Iran now has enough highly-enriched uranium to be able to produce a nuclear bomb “within a matter of weeks,” US Special Envoy for Iran Rob Malley said Tuesday during an interview with National Public Radio (NPR).
“To our knowledge, they have not resumed their weaponization program, which is what they would need to develop a bomb. But we’re, of course, alarmed, as are our partners, about the progress they’ve made in the enrichment field, and that’s why we think that getting back to the deal is in our nonproliferation interest. We think it’s their interest because they’d get sanctions lifted.

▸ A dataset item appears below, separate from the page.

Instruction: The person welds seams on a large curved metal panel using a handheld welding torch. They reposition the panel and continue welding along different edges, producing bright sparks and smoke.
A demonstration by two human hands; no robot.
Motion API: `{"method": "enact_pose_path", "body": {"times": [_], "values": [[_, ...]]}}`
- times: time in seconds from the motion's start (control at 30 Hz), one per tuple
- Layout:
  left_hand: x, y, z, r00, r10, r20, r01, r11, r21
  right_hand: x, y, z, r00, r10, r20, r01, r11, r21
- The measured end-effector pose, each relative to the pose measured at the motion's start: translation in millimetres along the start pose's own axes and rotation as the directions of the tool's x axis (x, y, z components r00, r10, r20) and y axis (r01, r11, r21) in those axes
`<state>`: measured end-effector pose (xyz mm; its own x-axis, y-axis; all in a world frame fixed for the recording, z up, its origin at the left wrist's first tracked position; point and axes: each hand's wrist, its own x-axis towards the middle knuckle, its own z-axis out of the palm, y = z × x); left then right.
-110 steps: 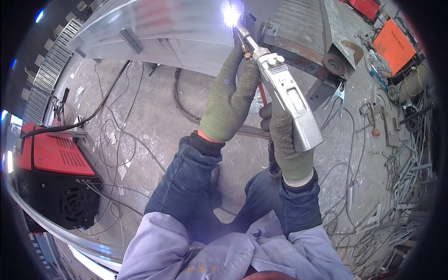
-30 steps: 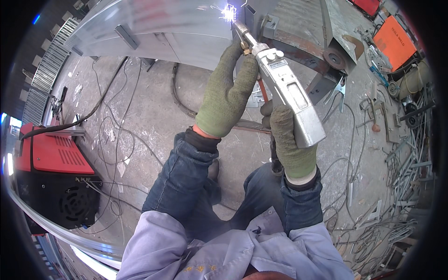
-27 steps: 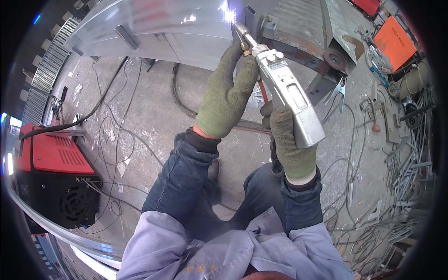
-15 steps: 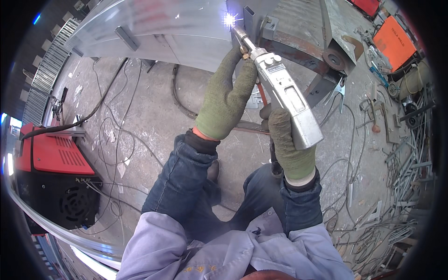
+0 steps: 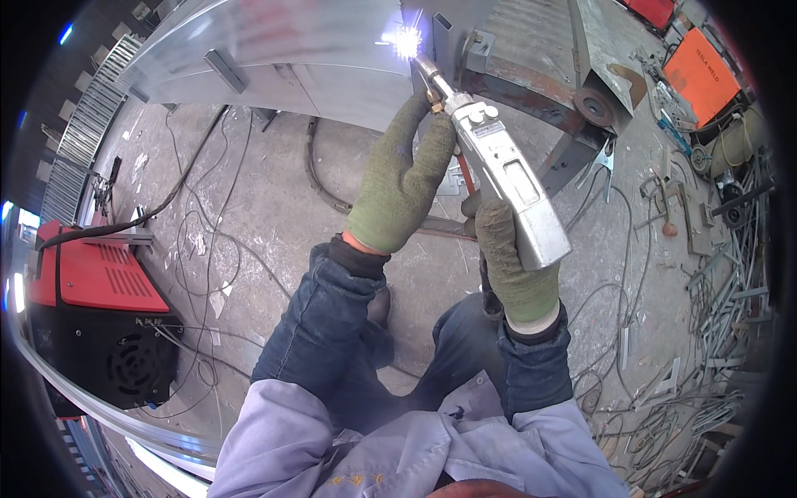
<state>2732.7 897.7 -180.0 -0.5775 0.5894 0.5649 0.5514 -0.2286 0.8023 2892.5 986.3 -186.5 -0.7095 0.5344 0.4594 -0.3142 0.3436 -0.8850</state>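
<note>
My right hand (image 5: 516,270), in a green work glove, is closed round the rear of a silver handheld welding gun (image 5: 508,170). My left hand (image 5: 394,178), gloved the same way, pinches the gun's front near the brass fitting beside its nozzle. The nozzle points away from me at a large sheet-metal panel (image 5: 332,83). A bright bluish-white welding spark (image 5: 407,41) glows at the tip, against the panel's right end. The glare hides the seam there. Just right of the spark stands a short square tube (image 5: 442,29).
A rusty steel bench (image 5: 531,83) with a round disc (image 5: 594,106) stands at the far right. A red-and-black machine (image 5: 104,324) is at the left. Cables cross the floor, including a thick hose (image 5: 320,187). Metal offcuts (image 5: 714,299) and an orange case (image 5: 701,76) lie right.
The welding gun has shifted slightly toward me, both hands with it. The spark has moved a little nearer along the panel's end and still burns.
</note>
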Motion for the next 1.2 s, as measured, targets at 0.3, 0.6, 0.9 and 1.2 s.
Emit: {"method": "enact_pose_path", "body": {"times": [0.3, 0.6, 0.9, 1.2], "values": [[-2, 4, 0, 1.0, -0.026, 0.005, 0.026, 0.999, -0.031, -3, 2, -2, 0.999, 0.043, 0.001, -0.042, 0.998, -0.037], [-8, -15, -9, 0.98, 0.149, 0.134, -0.179, 0.95, 0.254, -6, 5, -4, 0.994, 0.107, 0.019, -0.107, 0.994, -0.012], [-6, -6, -5, 0.997, 0.014, 0.071, -0.016, 0.999, 0.038, -6, 4, -5, 0.995, 0.102, 0.019, -0.102, 0.994, -0.028], [-5, 11, -5, 0.985, -0.15, 0.084, 0.154, 0.987, -0.054, -4, 3, -6, 0.998, 0.065, 0.016, -0.065, 0.997, -0.045]]}}
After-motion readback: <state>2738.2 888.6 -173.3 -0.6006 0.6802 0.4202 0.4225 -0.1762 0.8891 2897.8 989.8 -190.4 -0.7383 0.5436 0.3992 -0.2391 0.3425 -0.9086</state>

But, of course, that’s an assessment that they alone have to make,” he said.
The envoy warned that Iran already has enough highly enriched uranium on hand to make a bomb, should they choose to do so. “It would take them a matter of weeks,” he said, adding that the US would know, would see and would “react quite forcefully, as you could imagine.”
Malley told NPR that Iran has added new demands to its negotiations with the US and world powers over reviving the moribund 2015 JCPOA nuclear deal – demands, he said, that have “nothing to do with the nuclear deal.”
The demands include things “they’ve wanted in the past that clearly we and the Europeans and others have said are not part of this negotiation.”
Basically, he said, Iran needs to reach a decision as to whether they are prepared to come back into compliance with the deal. The US and Europe, he added, is prepared to do the same.